What to drink in India?
Tap water in India is not safe to drink, but it’s essential to stay hydrated. Bottled mineral water rather than treated water is best as the quality of treated water can vary. The recommended amount of water varies depending on whose advice you take, but I always try to drink at least two litres a day.
- Drink plenty of bottled water, making sure the seal isn’t broken before you open it.
- Don’t use tap water to clean your teeth. Don’t even open your mouth in the shower!
- Avoid fruit juices as they may have had water added to them.
- Ice cubes are also best avoided, as they may have been made with tap water.
- Coconut water is extremely refreshing and great for hydrating you or settling an upset tummy but do make sure you’re satisfied that the knife used to open the coconut and the straw your given is clean.
- Sweet and salty lime sodas are better still.
I got totally addicted to lime soda sweet and salty. When you sweat, you lose water and salt, making it the perfect drink to refresh you. So if you order lime soda and are asked sweet OR salt, I highly recommend you ask for sweet AND salty.
Learn a little Hindi
While there are hundreds of languages in India, there are two official languages, Hindi and English. I’ve never had too much of a problem communicating apart from in more remote areas. Nevertheless, do learn a few local phrases. Hindi, while not Indian’s first language, is commonly understood, so it’s handy to learn a few words and phrases. To start you off…
dhanyawad thank you
There are many great apps and online courses, such as Rosetta Stone*, which is one of the most popular.

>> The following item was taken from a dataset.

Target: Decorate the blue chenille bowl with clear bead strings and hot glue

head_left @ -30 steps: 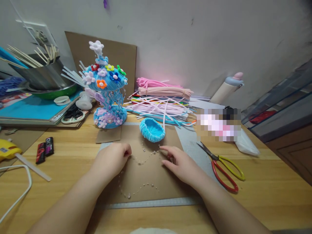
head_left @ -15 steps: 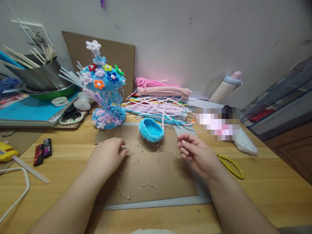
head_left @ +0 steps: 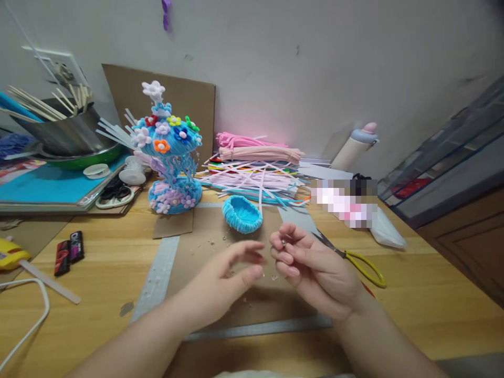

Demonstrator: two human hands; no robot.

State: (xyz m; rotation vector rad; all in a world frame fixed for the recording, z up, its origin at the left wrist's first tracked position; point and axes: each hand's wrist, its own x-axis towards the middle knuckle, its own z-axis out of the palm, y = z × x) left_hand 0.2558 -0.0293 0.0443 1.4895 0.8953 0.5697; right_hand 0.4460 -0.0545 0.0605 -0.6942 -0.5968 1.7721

Save 50% today*! Rosetta Stone – Learn the language, not just the words!
I’d recommend dressing modestly wherever you travel in India, but especially in less touristy places. Dress codes for religious sites can be strictly enforced and ignoring them causes great offence. Women should carry a scarf with them as you never know when you might need to cover your hair and shoulders. And don’t be surprised if you need to take off your shoes before entering a religious building.
Common tourist scams
Remember, there’s a lot of poverty in India, so try not to judge too harshly but be aware there are numerous scams regularly played on tourists. Look out for incorrect change being given, real banknotes being swopped for fake notes and taxi drivers hiking up fares or taking you place you didn’t want to go to. When you arrive in India remember… your hotel hasn’t changed its name, burned down or been disintegrated by a plasma gun. The taxi driver just wants to take you to his cousin’s hotel.

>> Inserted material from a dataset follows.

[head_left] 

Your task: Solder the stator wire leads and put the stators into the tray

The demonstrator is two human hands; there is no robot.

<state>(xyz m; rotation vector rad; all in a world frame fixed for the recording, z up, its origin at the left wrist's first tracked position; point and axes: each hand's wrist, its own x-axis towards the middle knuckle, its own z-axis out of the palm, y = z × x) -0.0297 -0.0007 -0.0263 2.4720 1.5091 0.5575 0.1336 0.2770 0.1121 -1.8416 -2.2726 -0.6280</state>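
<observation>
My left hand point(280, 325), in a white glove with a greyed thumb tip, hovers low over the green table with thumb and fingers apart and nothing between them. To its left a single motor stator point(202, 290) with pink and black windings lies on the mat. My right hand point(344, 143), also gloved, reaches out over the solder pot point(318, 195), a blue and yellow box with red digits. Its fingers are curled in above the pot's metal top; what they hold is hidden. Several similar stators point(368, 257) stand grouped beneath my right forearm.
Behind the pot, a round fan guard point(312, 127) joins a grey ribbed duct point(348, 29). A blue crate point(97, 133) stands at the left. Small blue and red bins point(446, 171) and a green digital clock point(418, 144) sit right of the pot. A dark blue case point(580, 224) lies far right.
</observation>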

Please don’t let the thought of possible scams (and they are only potential scams that you may or may not come across) put you off, but be on your guard and read up on common scams, so you know what to look out for.

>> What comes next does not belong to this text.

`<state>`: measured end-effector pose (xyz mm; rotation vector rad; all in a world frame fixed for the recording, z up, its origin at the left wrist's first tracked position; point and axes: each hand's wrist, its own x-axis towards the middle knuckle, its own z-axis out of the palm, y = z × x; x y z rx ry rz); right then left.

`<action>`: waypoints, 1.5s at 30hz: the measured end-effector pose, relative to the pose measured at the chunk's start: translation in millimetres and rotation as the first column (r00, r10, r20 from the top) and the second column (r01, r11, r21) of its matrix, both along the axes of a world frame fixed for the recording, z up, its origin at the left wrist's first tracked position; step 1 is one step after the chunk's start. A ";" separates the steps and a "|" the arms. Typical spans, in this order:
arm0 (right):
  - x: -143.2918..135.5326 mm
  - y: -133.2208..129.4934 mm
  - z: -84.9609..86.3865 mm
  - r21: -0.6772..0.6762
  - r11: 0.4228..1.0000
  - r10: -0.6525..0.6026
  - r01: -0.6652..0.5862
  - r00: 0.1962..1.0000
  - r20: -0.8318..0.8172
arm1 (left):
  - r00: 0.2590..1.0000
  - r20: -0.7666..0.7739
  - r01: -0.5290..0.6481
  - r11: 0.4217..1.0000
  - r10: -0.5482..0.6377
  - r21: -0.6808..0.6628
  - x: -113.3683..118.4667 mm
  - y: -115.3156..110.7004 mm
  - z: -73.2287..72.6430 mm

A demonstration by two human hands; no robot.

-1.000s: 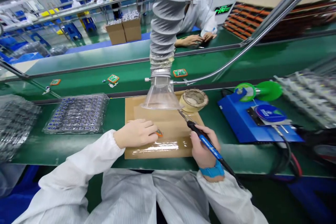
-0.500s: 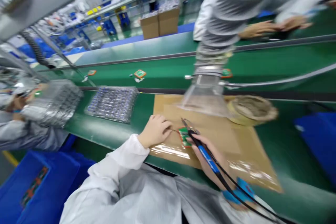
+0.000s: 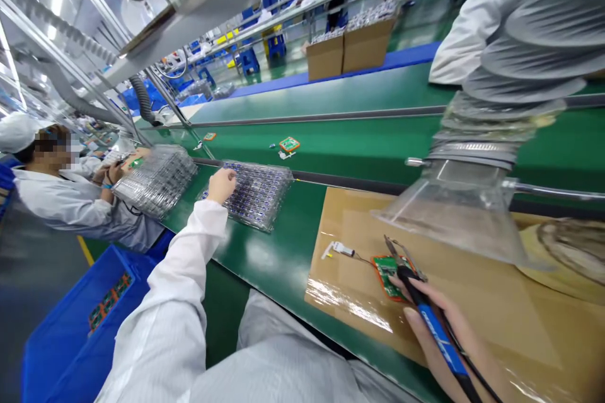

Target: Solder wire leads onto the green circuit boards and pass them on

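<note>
My left hand (image 3: 223, 185) is over the left part of a clear plastic tray (image 3: 258, 195), which holds rows of small dark parts. Its fingers are curled together; whether a part is between them is hidden. In my right hand (image 3: 475, 343) is a soldering iron (image 3: 437, 330) with a blue and black handle and a trailing cable, its tip pointing up and left. Beneath that hand lies a green circuit board (image 3: 388, 274) with an orange edge, on a brown mat (image 3: 345, 220). A wire runs left from the board to a small white connector (image 3: 344, 249).
A clear fume hood (image 3: 454, 201) on a ribbed duct hangs over the mat, beside a tape roll (image 3: 567, 258). Loose boards (image 3: 289, 144) lie on the green belt. At left are stacked trays (image 3: 158, 179), a seated person (image 3: 70, 195) and a blue bin (image 3: 75, 334).
My left hand has left the wire beside the board and moved left to the tray. The view has swung left; my right hand still holds the soldering iron by the board.
</note>
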<state>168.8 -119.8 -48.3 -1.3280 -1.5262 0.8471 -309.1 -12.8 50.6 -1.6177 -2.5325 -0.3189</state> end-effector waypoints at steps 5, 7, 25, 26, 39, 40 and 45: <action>6.0 2.8 -2.3 -0.077 0.997 0.017 -0.017 1.000 -0.002 | 0.998 -0.061 0.015 0.999 -0.016 -0.030 8.3 45.1 6.8; 12.5 5.9 -8.4 -0.062 0.996 0.061 -0.061 0.998 0.002 | 0.998 -0.058 0.026 0.999 -0.027 -0.023 18.2 49.3 16.2; 4.8 3.3 10.0 -0.012 0.998 0.054 -0.061 0.952 -0.302 | 0.069 0.974 0.329 0.927 -0.216 0.183 232.1 -47.6 -21.8; 1.3 2.2 13.8 -0.018 0.999 0.042 -0.050 0.944 -0.328 | 0.012 0.986 0.414 0.899 -0.164 0.144 253.5 -56.8 -28.4; -11.2 2.8 38.9 -0.137 0.990 -0.082 0.012 0.852 -0.517 | -0.064 0.995 0.557 0.824 -0.075 0.098 302.6 -81.0 -36.9; -10.9 3.1 38.8 -0.143 0.990 -0.079 0.005 0.848 -0.524 | -0.045 0.995 0.550 0.829 -0.085 0.096 303.6 -81.7 -37.4; -8.3 5.8 37.6 -0.168 0.986 -0.082 -0.007 0.849 -0.522 | 0.097 0.981 0.488 0.867 -0.171 0.103 307.9 -84.9 -40.6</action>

…and don’t forget your travel adaptor
We’re ridiculously dependent on our gadgets these days, but even if it’s only your camera you want to charge, you’ll most probably need an adapter. I’d recommend taking a universal travel adapter to India. This Worldwide USB Travel Adapter* or this one are both great for UK travellers* wherever you travel or buy this one if you are a from the USA*.
*These are affiliate links so if you click on them and go on to make a purchase, I may make a small commission at no cost to you. As an Amazon Associate, I earn from qualifying purchases.
above: Sunset in Pushkar, in the Thar Desert of Rajasthan
India is a vibrant, varied and colourful country, rich in history, heritage and beauty. Travel with your eyes, heart and mind wide open, and you’ll have an unforgettable time. There’s no country in the world I’d more dearly love to return to, my camera in one hand and hand sanitiser in the other!